Just in case there are any other Seattle-ites out there who also had bad dreams after staying up late streaming The Walking Dead on some obscure eastern-European TV-piracy hideout: I bring you...The Seattle Doomsday Map.
In addition to being beautiful and geographically/architecturally accurate, the map “provides valuable information,” Dowler [the artist] writes. “You can find out the location of the radiation leak in Sodo, who sells fresh produce in Belltown, and what’s the worst threat to your safety in Cal Anderson Park.” (Answer: zombies, duh.) The preparation for Seattle being taken over by the undead really seems to make sense, given that hipster culture is a form on early-onset zombism.

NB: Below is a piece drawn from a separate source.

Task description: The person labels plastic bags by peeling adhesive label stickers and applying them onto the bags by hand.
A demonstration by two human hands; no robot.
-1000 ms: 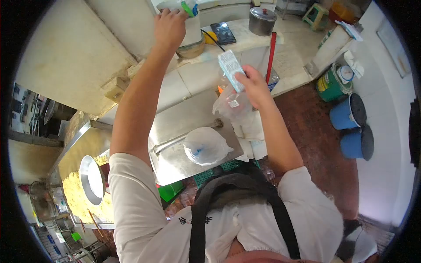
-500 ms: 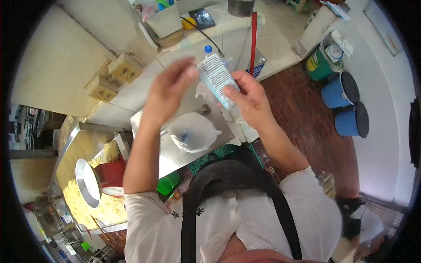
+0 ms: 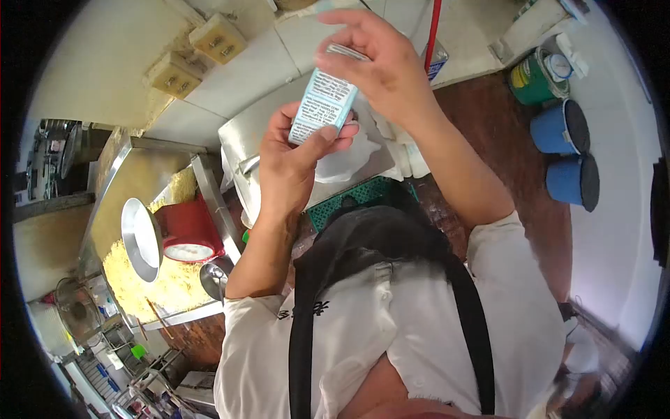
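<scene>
A stack of light-blue and white printed labels (image 3: 321,101) is tilted in front of me, covered in small black text too fine to read reliably. My left hand (image 3: 296,150) is closed around its lower end, thumb on the printed face. At the upper end, my right hand (image 3: 380,66) pinches the top corner between thumb and index finger, its other fingers stretched out. Beneath my hands, a white plastic bag (image 3: 347,162) rests on a metal surface (image 3: 244,136), partly hidden by my left hand.
To the left, a tray of yellow noodles (image 3: 183,290) holds a red container (image 3: 192,220) and a metal bowl (image 3: 142,239). A ladle (image 3: 215,279) lies by its edge. Blue buckets (image 3: 558,129) and a green bucket (image 3: 534,80) line the right wall. A green crate (image 3: 349,199) sits below.
The labels have passed from my right hand's grip into my left hand, which came in from the left. My right hand has moved up to their top end. The view has tilted downward.
</scene>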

For me personally, I lived in the middle of that flesh-colored ruin to the center-left of the map last summer and currently work next to the bright green square at 11 o'clock on the map-- it looks clear but the Whole Foods across the street has apparently been overrun. In case of Zombie Apocalypse, you can find me atop the Space Needle, eating $18 chocolate-chip pancakes until the biters learn to use elevators.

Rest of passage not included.